Tuesday, December 15, 2015

After Paris: Half the World's Animals

After the COP21 conference in Paris, the good news is that climate change is now being taken seriously by so many of the World's nations. Perhaps now all debate around whether it is happening will fade and we can get down to work.

However, while there is some good news here, my own concern is less about climate change, very real though I am sure it is, and probably worse than we now anticipate.

I am more concerned about this late 2014 report (and others) about the condition of the World's animals: we have killed off more than 50% of the vertebrates on Earth since 1970. We're talking about individual animals here, not species.

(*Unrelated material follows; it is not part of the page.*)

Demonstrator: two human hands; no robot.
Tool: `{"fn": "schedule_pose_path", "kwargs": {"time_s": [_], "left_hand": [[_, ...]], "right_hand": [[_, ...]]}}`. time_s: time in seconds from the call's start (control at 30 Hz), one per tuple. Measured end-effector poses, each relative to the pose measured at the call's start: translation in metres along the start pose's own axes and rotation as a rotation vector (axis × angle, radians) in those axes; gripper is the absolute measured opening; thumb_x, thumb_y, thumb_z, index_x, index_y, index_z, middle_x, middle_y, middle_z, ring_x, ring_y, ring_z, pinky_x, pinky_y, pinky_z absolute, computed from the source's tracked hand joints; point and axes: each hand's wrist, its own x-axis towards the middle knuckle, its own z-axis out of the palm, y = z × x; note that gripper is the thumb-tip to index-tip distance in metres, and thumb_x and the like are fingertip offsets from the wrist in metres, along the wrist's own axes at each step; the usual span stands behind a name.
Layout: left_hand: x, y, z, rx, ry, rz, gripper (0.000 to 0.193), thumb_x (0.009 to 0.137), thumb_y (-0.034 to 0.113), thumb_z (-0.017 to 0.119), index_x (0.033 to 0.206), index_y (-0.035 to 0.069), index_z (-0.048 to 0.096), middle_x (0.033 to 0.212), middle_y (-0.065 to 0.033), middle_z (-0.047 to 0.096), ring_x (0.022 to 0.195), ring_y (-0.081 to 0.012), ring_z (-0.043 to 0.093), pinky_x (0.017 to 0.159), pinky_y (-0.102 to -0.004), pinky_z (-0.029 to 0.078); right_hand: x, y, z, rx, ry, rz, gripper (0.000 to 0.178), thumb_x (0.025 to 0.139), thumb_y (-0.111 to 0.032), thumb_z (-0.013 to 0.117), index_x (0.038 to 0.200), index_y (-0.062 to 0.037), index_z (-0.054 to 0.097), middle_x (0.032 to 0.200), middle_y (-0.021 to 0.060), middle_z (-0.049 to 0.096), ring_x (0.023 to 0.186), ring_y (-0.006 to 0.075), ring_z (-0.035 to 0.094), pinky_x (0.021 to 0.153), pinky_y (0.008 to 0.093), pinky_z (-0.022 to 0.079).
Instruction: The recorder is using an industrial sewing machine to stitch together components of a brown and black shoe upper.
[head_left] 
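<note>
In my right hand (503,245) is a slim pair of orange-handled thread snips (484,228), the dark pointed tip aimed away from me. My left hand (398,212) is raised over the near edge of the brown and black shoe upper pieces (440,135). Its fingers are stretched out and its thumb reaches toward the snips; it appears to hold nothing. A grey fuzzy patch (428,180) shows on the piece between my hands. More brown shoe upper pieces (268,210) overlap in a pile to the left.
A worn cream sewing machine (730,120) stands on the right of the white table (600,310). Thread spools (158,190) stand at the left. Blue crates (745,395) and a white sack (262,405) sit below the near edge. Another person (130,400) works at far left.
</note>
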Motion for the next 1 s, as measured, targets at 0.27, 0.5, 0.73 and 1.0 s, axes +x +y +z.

https://www.washingtonpost.com/news/wonk/wp/2014/09/30/weve-killed-off-half-the-worlds-animals-since-1970/

Based upon this discovery, I feel confident in my subsequent analysis of the numbers, which goes like this:

If we have killed more than half of the vertebrates on Earth since 1970 - 46 years ago, when there were fewer than 4 billion, mostly pre-industrialized people - then it will surely take fewer than 46 years for our 7 billion(++) industrializing people now to kill off all of the remaining animals.

Maybe 25 years?

I am also confident that the Earth will not be quite so habitable a place for humans when that mark is reached - when we have killed off all the animals we are not specifically raising for food - because Earth's ecosystems cannot support global life once all the natural animals are gone. (The reasons are complex and many, but also obvious.)

At that point, climate change may be forgotten. The greater concern will be survival.

We need to save Earth's animals and preserve their habitats.

May all beings be well.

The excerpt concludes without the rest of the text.